Table of Contents
The pl-pfdorun plugin is a general purpose "swiss army" knife DS plugin that can be used to execute some CLI type commands on input directories.
The pl-pfdorun plugin is a general purpose "swiss army" knife type plugin that can be used to perform somewhat arbitrary exec command line type commands on input directores/data. For instance:
- copy (subsets of) data from the input space to output;
- create explicit (g)zip files of data;
- un(g)zip data;
- reorganize data in the input dir in some idiosyncratic fashion in the ouput directory;
- misc operations on images using imagemagick;
- and others..
In some respects it functions as a dynamic "impedance matching" plugin that can be used to per-usecase match the output directories and files of one plugin to the input requirements of another. This plugin is for the most a simple wrapper around an underlying pfdo_run CLI exec module.
pfdorun \
--exec <CLIcmdToExec> \
[-i|--inputFile <inputFile>] \
[-f|--fileFilter <filter1,filter2,...>] \
[-d|--dirFilter <filter1,filter2,...>] \
[--analyzeFileIndex <someIndex>] \
[--outputLeafDir <outputLeafDirFormat>] \
[--threads <numThreads>] \
[--noJobLogging] \
[--test] \
[--maxdepth <dirDepth>] \
[--syslog] \
[-h] [--help] \
[--json] \
[--man] \
[--meta] \
[--savejson <DIR>] \
[--verbose <level>] \
[--version] \
<inputDir> \
<outputDir>
--exec <CLIcmdToExec>
The command line expression to apply at each directory node of the
input tree. See the CLI SPECIFICATION section for more information.

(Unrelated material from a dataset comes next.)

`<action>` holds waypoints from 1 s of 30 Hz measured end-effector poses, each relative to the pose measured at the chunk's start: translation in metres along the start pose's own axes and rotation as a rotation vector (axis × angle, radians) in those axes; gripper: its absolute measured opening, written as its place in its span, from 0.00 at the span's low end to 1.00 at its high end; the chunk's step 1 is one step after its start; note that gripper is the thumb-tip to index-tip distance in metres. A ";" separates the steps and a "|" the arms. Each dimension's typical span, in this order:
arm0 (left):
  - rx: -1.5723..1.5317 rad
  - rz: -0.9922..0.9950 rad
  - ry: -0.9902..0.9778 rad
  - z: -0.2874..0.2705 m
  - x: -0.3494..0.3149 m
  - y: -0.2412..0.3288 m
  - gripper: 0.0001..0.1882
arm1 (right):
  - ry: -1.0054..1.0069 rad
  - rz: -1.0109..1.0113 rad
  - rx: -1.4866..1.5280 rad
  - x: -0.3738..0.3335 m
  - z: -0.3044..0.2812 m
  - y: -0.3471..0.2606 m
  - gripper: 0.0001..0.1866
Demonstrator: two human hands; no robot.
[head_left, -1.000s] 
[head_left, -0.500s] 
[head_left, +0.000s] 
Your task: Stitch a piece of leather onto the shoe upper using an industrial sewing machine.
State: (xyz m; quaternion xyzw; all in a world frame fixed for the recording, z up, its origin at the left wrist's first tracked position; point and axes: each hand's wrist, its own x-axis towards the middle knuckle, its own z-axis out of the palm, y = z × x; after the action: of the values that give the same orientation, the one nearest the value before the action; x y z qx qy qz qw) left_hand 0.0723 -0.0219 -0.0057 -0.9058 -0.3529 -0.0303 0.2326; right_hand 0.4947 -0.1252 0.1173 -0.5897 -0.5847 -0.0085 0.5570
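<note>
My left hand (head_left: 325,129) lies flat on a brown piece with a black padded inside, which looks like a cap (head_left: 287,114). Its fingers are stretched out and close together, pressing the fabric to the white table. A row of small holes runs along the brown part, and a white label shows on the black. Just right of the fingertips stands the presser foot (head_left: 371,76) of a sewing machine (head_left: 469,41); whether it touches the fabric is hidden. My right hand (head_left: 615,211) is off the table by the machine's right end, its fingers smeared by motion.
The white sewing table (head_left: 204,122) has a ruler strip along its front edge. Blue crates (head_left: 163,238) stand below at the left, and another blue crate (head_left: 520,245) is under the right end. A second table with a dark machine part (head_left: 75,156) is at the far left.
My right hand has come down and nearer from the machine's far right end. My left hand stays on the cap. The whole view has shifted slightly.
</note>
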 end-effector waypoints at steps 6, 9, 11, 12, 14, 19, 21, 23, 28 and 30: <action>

[-i|--inputFile <inputFile>]
An optional <inputFile> specified relative to the <inputDir>. If
specified, then do not perform a directory walk, but function only
on the directory containing this file.
[-f|--fileFilter <someFilter1,someFilter2,...>]
An optional comma-delimated string to filter out files of interest
from the <inputDir> tree. Each token in the expression is applied in
turn over the space of files in a directory location, and only files
that contain this token string in their filename are preserved
[-d|--dirFilter <someFilter1,someFilter2,...>]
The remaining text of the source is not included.